[Bioperl-l] Bioperl and matcher

Vilanova,David,LAUSANNE,NRC/BS david.vilanova@rdls.nestle.com
Tue, 26 Nov 2002 16:58:32 +0100


 
Hello,
I have problems retrieving the alignments from an emboss output.
The program belows read 2 files and runs a matcher of all against all.
Matcher gives me an msf output and then I try to parse this alignment with
Bio::AlignIO.
However I get an exception...
 
Processing sequence 1..vs..3...done
 
------------- EXCEPTION  -------------
MSG: 1 exists as an alignment line but not in the header.

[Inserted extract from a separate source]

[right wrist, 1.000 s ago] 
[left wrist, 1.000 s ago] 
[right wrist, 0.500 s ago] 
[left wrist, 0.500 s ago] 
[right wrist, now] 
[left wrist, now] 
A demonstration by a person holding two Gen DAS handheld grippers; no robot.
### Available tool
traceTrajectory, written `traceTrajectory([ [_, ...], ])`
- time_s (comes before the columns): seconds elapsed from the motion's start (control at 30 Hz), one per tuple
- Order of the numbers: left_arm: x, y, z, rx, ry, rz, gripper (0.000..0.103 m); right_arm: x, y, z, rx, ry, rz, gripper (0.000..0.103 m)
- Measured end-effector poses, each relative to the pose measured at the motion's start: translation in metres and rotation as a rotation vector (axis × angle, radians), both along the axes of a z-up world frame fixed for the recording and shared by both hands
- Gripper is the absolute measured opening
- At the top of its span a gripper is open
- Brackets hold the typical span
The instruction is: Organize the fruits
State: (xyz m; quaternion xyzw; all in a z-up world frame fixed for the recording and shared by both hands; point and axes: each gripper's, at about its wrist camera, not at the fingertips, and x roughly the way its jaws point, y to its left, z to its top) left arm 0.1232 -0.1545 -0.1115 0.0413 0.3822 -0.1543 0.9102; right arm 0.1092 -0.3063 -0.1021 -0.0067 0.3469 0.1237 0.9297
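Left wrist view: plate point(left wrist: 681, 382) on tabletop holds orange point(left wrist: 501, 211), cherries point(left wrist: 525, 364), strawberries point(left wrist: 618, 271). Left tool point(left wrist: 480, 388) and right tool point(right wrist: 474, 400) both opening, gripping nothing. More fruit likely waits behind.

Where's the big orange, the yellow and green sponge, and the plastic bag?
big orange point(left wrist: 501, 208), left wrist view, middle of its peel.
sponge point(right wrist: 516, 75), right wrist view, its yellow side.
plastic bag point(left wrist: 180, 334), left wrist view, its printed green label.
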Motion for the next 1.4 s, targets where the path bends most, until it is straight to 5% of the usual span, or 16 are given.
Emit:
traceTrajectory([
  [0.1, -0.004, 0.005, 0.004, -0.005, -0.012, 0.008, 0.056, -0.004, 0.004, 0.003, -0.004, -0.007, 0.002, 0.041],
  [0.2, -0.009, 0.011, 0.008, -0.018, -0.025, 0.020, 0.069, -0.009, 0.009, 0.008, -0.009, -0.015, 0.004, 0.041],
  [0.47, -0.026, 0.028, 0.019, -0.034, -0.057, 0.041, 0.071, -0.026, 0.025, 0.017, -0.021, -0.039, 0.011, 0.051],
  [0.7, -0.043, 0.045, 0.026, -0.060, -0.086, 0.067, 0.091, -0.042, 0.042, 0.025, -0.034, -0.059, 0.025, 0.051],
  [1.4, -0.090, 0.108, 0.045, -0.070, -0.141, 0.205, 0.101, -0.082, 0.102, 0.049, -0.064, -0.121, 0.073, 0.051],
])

Not confident of
what is going on!
STACK Bio::AlignIO::msf::next_aln
/usr/local/lib/perl5/site_perl/5.8.0/Bio/AlignIO/msf.pm:106
STACK toplevel Run_Emboss.pl:50
 
--------------------------------------
 
Here is the output from matcher:
!!NA_MULTIPLE_ALIGNMENT 1.0
 
  out MSF: 5 Type: N 26/11/02 CompCheck: 2090 ..
 
  Name: EMBOSS_001 Len: 5  Check: 1045 Weight: 1.00
  Name: EMBOSS_002 Len: 5  Check: 1045 Weight: 1.00
 
//
 
           1   5
EMBOSS_001 CGGCG
EMBOSS_002 CGGCG

 
###########################################################
It doesn't work for fasta format as well in my script (see output below):
Processing sequence 1..vs..3...done
Use of uninitialized value in sprintf at
/usr/local/lib/perl5/site_perl/5.8.0/Bio/SimpleAlign.pm line 257, <GEN2>
line 4.
Use of uninitialized value in hash element at
/usr/local/lib/perl5/site_perl/5.8.0/Bio/SimpleAlign.pm line 268, <GEN2>
line 4.
Use of uninitialized value in hash element at
/usr/local/lib/perl5/site_perl/5.8.0/Bio/SimpleAlign.pm line 268, <GEN2>
line 4.
Use of uninitialized value in hash element at
/usr/local/lib/perl5/site_perl/5.8.0/Bio/SimpleAlign.pm line 270, <GEN2>
line 4.

#########################
 
 
#Script
#! /usr/bin/perl -w
 
use Bio::Factory::EMBOSS;
use Bio::SeqIO;
use Bio::AlignIO;
 
die "Usage: perl script.pl [seqfileA] [seqfileB] [outfile]\n" unless @ARGV
eq '3';
 
#Read input files
($seqfileA,$seqfileB,$outfile) = @ARGV;
 
#Initialize Object
$EMBOSS = new Bio::Factory::EMBOSS;
 
#Define emboss program to run
$application = $EMBOSS->program('matcher');
 
#Manipulate SeqfileA file
$seqA = new Bio::SeqIO (-file => $seqfileA,
   -format => 'fasta');
 

while ($seqinA = $seqA->next_seq){
    $inseqA = "asis::".$seqinA->seq;
    $seqidA = $seqinA->id;
 
    
    print "####$seqidA\n";
    #Initialize seqB at every iteration of SeqA
    $seqB = new Bio::SeqIO (-file => $seqfileB,
       -format => 'fasta');
    
    while ($seqinB = $seqB->next_seq){
 $inseqB = "asis::".$seqinB->seq; #Format like asis::ATGCGA (required for
emboss)
 $seqidB = $seqinB->id;
 
 print "Processing sequence $seqidA..vs..$seqidB...";
 
 #Define program parameters and run...
 $application->run({
     -sequencea => $inseqA,
     -sequenceb => $inseqB,
     -aformat => 'msf',
     -outfile => $outfile });  
 print "done\n";
 
 $alnin = new Bio::AlignIO(-format => 'msf',
      -file  => $outfile    );
 
 while ($aln = $alnin->next_aln){
     print $aln->no_residues,"\n";
     #print $aln->consensus_string,"\n";
     
 }
    }
}